Après quatre ans passés à tester et structurer son concept sur deux bars toulousains, l’enseigne El Tío Mojito inaugure officiellement le jeudi 24 septembre 2026 sa première adresse franchisée, à Rangueil. Un savoir-faire transmis à deux entrepreneurs indépendants, pour un réseau qui vise 25 adresses d’ici 2030, sans calendrier d’ouverture figé.
El Tío Mojito naît en avril 2022, rue Jean-Baptiste Merly à Toulouse, de la rencontre entre Christophe Sutto, restaurateur passé par l’Espagne, et Florent Bonzom, issu du monde agricole. Plutôt que d’ouvrir un bar au sens classique, avec une carte qui multiplie les références, les deux fondateurs choisissent de consacrer l’ensemble de la carte à un seul cocktail, décliné en plusieurs recettes, avec ou sans alcool. L’idée vient d’un séjour de Christophe Sutto à Barcelone, où il découvre un mojito consommé sans cérémonie, partagé en terrasse entre amis, mais préparé avec soin.
Quatre ans à structurer le savoir-faire avant de chercher un franchisé
Le premier bar, rue Jean-Baptiste Merly, trouve rapidement son public. Un second ouvre deux ans plus tard, allées Jean-Jaurès. C’est souvent à ce stade qu’une enseigne se met en quête de franchisés. Les fondateurs d’El Tío Mojito choisissent l’inverse : pendant quatre ans, ils affinent les recettes, testent les méthodes chaque soir, écrivent et réécrivent les procédures, sans ouvrir le réseau à un tiers.
Cette temporalité, revendiquée par les deux associés, tranche avec la logique de croissance rapide qui pousse certaines enseignes à signer un contrat de franchise dès les premiers signes de succès, avant même d’avoir stabilisé leurs process.
Patrick Siellez et Benoît Sales, premiers franchisés à Rangueil
Le bar de Rangueil, au 70 route de Narbonne, à Toulouse, est ouvert depuis le 10 juin 2026. Cette période a servi de rodage pour l’équipe et l’organisation avant la rentrée étudiante, avant l’inauguration officielle prévue le 24 septembre 2026. Il est exploité par Patrick Siellez et Benoît Sales, premiers franchisés du réseau.
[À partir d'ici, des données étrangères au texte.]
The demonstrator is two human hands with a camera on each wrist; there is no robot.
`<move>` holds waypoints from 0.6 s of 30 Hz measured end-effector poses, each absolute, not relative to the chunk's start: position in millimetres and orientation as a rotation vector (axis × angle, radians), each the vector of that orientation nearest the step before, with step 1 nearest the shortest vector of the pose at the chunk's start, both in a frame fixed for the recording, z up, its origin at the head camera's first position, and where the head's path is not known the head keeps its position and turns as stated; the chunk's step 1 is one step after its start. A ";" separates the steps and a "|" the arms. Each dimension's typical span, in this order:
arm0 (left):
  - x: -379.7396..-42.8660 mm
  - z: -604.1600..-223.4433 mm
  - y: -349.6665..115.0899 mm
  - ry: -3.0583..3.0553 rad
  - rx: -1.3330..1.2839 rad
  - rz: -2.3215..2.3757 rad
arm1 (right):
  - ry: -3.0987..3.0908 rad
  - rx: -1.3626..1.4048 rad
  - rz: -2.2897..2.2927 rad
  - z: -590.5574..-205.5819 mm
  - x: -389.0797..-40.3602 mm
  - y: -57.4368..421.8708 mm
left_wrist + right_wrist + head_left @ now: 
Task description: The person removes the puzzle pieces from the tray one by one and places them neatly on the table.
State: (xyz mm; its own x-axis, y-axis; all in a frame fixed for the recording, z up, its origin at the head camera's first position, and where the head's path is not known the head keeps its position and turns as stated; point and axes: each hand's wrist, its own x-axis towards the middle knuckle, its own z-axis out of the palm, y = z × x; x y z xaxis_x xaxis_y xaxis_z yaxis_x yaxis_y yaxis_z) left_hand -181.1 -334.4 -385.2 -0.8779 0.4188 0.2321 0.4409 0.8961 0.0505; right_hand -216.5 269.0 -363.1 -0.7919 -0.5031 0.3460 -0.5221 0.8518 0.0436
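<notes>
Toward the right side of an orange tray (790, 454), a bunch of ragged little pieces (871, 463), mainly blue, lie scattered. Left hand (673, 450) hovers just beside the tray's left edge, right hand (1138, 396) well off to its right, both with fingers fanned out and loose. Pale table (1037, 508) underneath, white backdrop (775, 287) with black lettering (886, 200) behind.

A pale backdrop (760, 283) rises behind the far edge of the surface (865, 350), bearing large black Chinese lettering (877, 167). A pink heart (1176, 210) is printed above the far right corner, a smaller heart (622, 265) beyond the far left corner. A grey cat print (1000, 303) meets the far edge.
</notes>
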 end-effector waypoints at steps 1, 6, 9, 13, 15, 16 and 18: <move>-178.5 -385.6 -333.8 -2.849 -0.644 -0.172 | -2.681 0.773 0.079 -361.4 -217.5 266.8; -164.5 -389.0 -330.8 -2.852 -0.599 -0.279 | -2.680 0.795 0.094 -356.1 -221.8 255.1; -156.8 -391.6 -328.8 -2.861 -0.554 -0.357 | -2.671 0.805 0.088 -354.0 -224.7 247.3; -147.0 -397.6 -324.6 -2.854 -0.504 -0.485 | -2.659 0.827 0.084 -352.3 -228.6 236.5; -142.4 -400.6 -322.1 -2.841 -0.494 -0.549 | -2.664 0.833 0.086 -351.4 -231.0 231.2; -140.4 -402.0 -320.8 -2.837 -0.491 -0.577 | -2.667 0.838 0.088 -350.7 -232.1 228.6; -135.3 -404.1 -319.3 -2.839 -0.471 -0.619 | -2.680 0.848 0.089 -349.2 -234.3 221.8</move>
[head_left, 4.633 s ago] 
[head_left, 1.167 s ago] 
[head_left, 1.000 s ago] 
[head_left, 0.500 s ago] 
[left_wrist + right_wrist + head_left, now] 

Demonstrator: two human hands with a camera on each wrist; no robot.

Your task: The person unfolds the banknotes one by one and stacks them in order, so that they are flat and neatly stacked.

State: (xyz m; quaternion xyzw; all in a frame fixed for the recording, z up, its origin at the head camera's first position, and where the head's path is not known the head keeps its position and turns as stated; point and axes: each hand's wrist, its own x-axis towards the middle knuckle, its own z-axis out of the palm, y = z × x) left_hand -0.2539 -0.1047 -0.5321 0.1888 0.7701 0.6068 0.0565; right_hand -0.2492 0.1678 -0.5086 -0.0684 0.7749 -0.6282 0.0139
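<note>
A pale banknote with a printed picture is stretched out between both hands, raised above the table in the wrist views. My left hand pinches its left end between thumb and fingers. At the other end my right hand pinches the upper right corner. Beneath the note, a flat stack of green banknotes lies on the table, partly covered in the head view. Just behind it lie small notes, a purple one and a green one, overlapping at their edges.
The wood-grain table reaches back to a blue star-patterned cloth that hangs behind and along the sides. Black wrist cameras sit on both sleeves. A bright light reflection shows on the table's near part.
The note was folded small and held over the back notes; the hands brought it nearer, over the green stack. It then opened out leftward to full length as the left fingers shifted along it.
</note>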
Ni l’apport personnel ni le montant de l’investissement ne figurent dans les documents transmis par l’enseigne. Ce que les franchisés reçoivent, en revanche, est détaillé : le savoir-faire, les recettes, la formation et un accompagnement structuré autour de quatre étapes, tester, standardiser, structurer, transmettre.

25 adresses visées d’ici 2030, sans engagement de calendrier
Le dossier de presse trace une trajectoire, pas un plan d’ouvertures rigide. L’enseigne parle elle-même d’« objectifs de développement », pas d’« engagements d’ouverture ».
| Année | Franchises visées | Périmètre |
|---|---|---|
| 2026 | 2 | Toulouse |
| 2027 | 6 | Toulouse |
| 2028 | 11 | Sud-Ouest |
| 2029 | 18 | Sud-Ouest |
| 2030 | 25 | France |
La progression reste concentrée sur le Sud-Ouest jusqu’en 2029, avant une ouverture affichée à l’échelle nationale l’année suivante. Aucune zone précise n’est communiquée pour les deux prochaines signatures.
Un mono-produit sur un marché des bars encore ouvert aux concepts de niche
Le pari d’El Tío Mojito, une carte réduite à un seul cocktail décliné, tranche avec la plupart des réseaux qui préfèrent multiplier les références. Sur ce terrain, les franchises de bars et pubs restent un secteur où la spécialisation autour d’un produit unique reste rare, ce qui laisse une place aux concepts qui l’assument pleinement.
Reste à voir si la méthode conçue pendant quatre ans à Toulouse se transmet aussi bien hors de la ville où tout a commencé. Les fondateurs revendiquent une volonté de grandir sans oublier leurs origines, ce qui explique le choix de concentrer les deux premières années sur leur ville d’origine avant d’élargir au Sud-Ouest.
La prochaine étape, une deuxième franchise avant la fin de l’année, donnera un premier indice sur la capacité du réseau à répéter le modèle hors des deux bars pilotes.